I mezzi di informazione hanno un ruolo fondamentale nella società odierna. Secondo la Convenzione di Istanbul del 2011, i media vengono considerati come area di intervento prioritaria in materia di contrasti e prevenzione alla violenza di genere eliminando “pregiudizi, costumi, tradizioni e qualsiasi pratica basata sull’idea di inferiorità della donna o su modelli stereotipati dei ruoli delle donne e degli uomini”.
Eppure, su numerosi casi di femminicidio in Italia (60 solo nel 2020), vengono raccontati dalla cronaca solo quelli che fanno più audience.
I giornali continuano a fomentare i luoghi comuni legati al movente, alle attenuanti, al contesto, intorno all’omicidio di una donna.
«L’amavo così tanto che l’ho ammazzata»
Gli assassini vengono descritti come uomini mossi da sentimenti di gelosia, di passione tormentata. La violenza viene romanticizzata, e il femminicidio anziché essere descritto come l’apice del potere e del possesso, è spesso categorizzato come un atto incontrollato e imprevedibile.
«Se l’è cercata»
Ci sono notizie distorte al punto tale da trasformare l’uomo, responsabile della violenza, nella vittima della situazione, e la donna in colei che in qualche modo “se l’è cercata”.
«Una triste storia di disperazione»
Il femminicidio non ha età.

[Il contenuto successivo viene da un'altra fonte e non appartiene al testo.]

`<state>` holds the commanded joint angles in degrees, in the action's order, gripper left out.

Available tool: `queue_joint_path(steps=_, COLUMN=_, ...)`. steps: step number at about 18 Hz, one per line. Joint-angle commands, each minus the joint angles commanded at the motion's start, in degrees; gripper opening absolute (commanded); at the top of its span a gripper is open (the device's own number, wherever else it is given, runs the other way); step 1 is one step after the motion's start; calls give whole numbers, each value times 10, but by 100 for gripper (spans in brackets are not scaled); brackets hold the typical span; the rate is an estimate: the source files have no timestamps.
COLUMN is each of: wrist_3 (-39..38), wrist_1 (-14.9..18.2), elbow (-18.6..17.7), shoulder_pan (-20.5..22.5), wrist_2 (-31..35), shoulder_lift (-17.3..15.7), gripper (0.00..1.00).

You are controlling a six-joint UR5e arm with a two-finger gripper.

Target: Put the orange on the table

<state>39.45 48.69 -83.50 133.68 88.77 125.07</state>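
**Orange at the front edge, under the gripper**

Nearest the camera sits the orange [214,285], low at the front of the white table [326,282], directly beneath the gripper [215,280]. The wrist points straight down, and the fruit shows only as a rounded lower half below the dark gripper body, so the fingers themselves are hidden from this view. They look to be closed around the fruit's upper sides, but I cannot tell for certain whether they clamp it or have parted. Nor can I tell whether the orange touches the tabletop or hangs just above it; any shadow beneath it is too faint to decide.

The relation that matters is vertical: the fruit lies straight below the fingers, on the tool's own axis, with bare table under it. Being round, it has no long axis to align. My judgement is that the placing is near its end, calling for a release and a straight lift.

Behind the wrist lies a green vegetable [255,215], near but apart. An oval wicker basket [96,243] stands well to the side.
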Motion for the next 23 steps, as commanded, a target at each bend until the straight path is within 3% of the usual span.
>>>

Vengono uccise minorenni e vengono uccise anziane.
E i giornalisti influiscono enormemente su questa percezione: «L’anziano, esasperato dall’enorme sofferenza della moglie malata di Alzheimer da anni e dalle difficoltà dell’intera famiglia, la ammazza di botte, poi prova a scappare. È una triste storia di disperazione».
Spesso viene usata una retorica che implica che le donne debbano essere sempre al servizio dell’uomo ma, al contrario, l’uomo non è obbligato ad essere al servizio della donna, e anzi, è scusato se la uccide.
«Un giallo scabroso»
Spesso vengono usate narrazioni morbose utili solo a rendere la cronaca nera più appetibile, con i dettagli, gli elementi terzi che fanno ancora più gola ai clik e alle views.
Vengono usate retoriche sbagliate per spiegare eventi, contesti e situazioni, e spesso le indagini dei giornali si spingono troppo in là nella vita privata delle vittime, per mantenere alto l’interesse del pubblico, con il rischio di favorire interpretazioni fuorvianti.
«Era un bravo ragazzo, un padre premuroso»
Capita anche che venga minimizzata la gravità del reato, magari intervistando vicini di casa o estranei che, vedendo la vicenda da fuori, raccontano elementi irrilevanti che però sono l’unica fonte informativa per il lettore. La donna, in questo modo, diventa vittima due volte: del reato prima, e poi della narrazione che di quella violenza viene resa pubblica.
La cronaca ci racconta solo quello che vogliamo sentire, ovvero che i femminicidi siano legati a storie individuali, contesti extra-ordinari, narrati nei dettagli, in modo che ognuno di noi possa avere una spiegazione accettabile e rassicurante del fenomeno.
C’è una tendenza a individualizzare e psicologizzare ogni donna o marito, ricercando colpe o ragioni interiori o interne allo specifico rapporto vittima/assassino, ricercando particolarità specifiche che negano l’evidenza di un problema sociale di cui quella storia è espressione.